TASK: For this exercise, please reproduce the records below word for word, from the first line through the line with "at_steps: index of".

MATERIAL PROVIDED:
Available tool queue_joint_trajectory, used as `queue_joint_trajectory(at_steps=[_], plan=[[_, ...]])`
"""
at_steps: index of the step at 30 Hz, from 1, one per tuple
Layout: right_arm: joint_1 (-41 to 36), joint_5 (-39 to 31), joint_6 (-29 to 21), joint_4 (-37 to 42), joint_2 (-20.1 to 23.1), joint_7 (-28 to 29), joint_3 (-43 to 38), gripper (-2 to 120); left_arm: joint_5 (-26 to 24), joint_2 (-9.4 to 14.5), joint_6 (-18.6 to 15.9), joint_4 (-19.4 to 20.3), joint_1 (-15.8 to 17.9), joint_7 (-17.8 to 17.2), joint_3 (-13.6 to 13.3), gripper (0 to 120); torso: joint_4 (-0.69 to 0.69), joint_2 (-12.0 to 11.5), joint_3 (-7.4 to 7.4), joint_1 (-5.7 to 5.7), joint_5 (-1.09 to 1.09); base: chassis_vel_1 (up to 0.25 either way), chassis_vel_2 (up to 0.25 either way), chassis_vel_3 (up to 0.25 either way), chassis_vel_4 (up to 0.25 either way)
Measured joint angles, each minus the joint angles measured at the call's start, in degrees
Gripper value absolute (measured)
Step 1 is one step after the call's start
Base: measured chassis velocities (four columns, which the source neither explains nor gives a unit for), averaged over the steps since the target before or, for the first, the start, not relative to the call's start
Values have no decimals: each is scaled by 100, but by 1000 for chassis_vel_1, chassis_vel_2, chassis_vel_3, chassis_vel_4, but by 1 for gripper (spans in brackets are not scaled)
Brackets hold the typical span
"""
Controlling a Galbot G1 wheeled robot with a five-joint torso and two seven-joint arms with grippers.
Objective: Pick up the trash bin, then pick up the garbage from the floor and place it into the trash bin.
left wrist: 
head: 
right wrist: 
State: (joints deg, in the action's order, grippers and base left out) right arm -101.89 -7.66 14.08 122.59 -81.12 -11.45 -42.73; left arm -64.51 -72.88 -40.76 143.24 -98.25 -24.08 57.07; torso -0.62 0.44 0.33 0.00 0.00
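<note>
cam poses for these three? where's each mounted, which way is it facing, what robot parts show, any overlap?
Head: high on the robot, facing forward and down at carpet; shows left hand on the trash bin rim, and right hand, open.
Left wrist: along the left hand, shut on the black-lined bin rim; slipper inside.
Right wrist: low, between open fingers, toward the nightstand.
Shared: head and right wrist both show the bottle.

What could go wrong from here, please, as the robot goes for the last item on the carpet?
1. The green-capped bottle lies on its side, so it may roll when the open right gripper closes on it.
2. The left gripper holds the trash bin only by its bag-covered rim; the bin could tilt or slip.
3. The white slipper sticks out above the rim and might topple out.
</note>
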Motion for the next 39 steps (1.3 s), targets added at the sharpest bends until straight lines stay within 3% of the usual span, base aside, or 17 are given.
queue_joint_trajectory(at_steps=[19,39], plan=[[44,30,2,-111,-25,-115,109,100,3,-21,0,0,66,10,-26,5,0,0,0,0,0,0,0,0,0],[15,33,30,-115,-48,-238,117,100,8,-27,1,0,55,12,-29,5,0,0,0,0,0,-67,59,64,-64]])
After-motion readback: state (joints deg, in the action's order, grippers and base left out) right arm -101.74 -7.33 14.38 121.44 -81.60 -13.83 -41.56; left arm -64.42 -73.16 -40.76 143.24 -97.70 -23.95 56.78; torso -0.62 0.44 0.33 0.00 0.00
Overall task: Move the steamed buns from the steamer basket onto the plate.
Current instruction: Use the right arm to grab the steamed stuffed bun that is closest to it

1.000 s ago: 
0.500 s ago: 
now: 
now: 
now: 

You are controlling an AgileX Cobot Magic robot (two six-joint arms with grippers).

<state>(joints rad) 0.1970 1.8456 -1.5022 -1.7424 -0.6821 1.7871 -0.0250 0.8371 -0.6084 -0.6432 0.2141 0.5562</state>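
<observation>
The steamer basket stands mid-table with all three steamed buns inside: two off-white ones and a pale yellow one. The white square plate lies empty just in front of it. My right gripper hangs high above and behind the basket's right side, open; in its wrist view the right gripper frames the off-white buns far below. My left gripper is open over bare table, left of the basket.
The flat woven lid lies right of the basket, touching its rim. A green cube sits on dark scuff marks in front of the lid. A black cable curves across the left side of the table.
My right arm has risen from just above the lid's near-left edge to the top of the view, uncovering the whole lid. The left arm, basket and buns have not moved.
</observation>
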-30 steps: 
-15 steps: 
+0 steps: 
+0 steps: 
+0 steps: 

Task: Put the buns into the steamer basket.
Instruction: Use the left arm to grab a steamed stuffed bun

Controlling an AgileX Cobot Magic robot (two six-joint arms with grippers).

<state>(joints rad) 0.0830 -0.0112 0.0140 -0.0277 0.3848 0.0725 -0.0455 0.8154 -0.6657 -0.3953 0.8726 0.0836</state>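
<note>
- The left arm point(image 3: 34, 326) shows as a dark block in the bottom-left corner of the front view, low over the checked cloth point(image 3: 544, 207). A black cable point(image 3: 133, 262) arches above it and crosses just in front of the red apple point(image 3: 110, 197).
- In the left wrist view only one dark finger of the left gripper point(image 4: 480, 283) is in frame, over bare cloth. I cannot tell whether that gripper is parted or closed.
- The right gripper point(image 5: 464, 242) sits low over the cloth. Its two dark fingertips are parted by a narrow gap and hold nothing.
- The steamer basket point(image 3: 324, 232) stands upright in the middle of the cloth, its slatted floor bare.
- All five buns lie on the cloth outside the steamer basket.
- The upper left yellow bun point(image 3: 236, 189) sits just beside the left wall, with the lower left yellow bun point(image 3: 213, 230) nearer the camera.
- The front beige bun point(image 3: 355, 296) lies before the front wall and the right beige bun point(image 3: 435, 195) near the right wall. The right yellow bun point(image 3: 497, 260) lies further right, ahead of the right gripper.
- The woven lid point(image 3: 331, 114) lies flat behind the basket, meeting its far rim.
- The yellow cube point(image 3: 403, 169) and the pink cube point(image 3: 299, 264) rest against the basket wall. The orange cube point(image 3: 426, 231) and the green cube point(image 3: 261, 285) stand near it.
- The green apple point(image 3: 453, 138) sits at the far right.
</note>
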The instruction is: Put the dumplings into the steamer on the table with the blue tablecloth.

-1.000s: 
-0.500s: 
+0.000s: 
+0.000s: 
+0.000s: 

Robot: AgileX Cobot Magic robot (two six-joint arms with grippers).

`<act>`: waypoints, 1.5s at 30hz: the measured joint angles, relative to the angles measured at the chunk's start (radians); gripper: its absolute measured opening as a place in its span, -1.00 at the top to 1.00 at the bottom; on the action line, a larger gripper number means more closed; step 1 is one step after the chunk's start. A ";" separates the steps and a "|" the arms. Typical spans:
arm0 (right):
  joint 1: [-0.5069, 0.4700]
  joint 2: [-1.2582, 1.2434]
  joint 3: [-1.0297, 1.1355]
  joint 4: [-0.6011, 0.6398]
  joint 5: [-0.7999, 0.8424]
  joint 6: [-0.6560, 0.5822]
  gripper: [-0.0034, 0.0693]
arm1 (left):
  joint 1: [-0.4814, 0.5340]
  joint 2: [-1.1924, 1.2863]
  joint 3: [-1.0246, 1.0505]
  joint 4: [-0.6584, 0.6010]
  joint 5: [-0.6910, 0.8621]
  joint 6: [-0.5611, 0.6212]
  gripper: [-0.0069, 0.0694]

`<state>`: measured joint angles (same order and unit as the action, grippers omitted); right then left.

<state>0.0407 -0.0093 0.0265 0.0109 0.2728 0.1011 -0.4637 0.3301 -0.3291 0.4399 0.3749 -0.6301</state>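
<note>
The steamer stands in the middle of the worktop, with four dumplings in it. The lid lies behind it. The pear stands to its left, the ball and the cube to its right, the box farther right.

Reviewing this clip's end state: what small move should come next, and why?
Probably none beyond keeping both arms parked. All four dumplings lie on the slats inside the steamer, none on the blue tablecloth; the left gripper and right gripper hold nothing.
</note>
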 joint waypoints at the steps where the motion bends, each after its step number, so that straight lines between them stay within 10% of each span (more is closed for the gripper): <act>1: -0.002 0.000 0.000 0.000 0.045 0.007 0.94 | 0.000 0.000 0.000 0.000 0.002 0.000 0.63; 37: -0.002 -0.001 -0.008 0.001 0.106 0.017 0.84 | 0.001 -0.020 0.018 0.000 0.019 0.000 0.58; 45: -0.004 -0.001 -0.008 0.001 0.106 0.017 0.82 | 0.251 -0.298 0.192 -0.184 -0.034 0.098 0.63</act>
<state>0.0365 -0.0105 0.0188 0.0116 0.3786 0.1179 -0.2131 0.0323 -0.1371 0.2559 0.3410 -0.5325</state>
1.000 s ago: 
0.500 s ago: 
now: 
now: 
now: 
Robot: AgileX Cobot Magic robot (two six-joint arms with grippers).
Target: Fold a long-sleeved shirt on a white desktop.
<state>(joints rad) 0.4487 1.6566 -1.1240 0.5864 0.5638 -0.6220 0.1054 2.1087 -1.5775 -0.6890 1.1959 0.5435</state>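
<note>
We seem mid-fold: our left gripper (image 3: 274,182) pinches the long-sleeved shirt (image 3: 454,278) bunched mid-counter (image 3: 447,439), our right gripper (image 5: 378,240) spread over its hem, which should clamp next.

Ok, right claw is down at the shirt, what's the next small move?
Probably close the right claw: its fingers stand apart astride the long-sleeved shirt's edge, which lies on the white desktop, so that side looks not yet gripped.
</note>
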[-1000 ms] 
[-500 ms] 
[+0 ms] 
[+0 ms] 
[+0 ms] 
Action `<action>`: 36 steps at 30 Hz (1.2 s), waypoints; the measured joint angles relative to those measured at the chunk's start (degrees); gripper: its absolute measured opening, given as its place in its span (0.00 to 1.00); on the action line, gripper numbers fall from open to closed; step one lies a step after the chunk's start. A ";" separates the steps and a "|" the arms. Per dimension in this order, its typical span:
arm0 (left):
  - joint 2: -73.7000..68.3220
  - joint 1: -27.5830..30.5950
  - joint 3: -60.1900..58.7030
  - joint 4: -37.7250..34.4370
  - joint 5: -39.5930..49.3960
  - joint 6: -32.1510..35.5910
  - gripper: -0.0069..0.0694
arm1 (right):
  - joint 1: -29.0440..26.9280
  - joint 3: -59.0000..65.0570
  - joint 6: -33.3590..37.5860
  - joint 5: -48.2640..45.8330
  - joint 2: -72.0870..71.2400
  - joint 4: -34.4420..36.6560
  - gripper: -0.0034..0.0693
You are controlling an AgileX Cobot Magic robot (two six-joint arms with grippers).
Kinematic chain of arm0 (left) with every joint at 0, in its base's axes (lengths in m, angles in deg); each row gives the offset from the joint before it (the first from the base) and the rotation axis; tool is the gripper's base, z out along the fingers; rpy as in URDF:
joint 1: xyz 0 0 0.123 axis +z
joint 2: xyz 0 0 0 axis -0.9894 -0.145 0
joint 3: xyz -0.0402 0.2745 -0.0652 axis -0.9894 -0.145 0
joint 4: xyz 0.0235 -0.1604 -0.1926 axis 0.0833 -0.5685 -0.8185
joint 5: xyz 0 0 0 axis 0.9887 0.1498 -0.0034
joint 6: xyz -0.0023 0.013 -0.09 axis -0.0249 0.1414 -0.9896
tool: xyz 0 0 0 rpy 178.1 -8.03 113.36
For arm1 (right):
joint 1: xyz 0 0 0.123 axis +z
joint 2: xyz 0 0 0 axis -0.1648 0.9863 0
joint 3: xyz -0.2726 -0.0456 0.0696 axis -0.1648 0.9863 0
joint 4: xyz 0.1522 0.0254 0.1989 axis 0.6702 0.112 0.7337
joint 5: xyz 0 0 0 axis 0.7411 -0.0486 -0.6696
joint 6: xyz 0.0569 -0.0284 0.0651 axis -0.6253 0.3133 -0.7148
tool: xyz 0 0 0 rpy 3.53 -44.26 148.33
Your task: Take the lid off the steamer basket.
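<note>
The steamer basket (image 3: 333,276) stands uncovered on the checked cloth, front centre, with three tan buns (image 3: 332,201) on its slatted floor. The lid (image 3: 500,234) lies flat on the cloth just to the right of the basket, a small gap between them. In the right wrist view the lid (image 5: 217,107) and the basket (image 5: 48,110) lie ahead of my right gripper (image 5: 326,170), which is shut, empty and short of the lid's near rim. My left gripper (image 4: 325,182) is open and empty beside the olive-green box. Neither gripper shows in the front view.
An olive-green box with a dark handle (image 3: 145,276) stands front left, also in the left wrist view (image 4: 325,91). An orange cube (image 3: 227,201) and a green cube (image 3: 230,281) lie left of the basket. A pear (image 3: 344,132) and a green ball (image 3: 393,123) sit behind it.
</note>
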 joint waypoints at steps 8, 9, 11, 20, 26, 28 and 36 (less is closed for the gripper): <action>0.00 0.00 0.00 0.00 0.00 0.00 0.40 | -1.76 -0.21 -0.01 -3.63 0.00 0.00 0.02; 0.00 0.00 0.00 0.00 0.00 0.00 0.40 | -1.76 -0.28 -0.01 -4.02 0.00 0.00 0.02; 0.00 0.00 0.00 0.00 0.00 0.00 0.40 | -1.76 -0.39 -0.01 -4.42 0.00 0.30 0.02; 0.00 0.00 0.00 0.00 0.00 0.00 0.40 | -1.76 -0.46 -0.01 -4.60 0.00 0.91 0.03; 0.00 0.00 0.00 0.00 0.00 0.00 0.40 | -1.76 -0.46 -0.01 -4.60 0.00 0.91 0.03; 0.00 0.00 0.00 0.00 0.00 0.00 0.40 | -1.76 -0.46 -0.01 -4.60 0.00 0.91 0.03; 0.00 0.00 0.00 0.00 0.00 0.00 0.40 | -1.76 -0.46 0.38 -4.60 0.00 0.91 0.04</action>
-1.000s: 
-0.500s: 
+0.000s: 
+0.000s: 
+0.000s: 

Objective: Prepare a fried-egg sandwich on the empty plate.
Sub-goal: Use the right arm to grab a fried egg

TASK RESULT:
Available tool queue_joint_trajectory, used as `queue_joint_trajectory(at_steps=[_], plan=[[_, ...]])`
"""
at_steps: index of the step at 30 Hz, from 1, one per tuple

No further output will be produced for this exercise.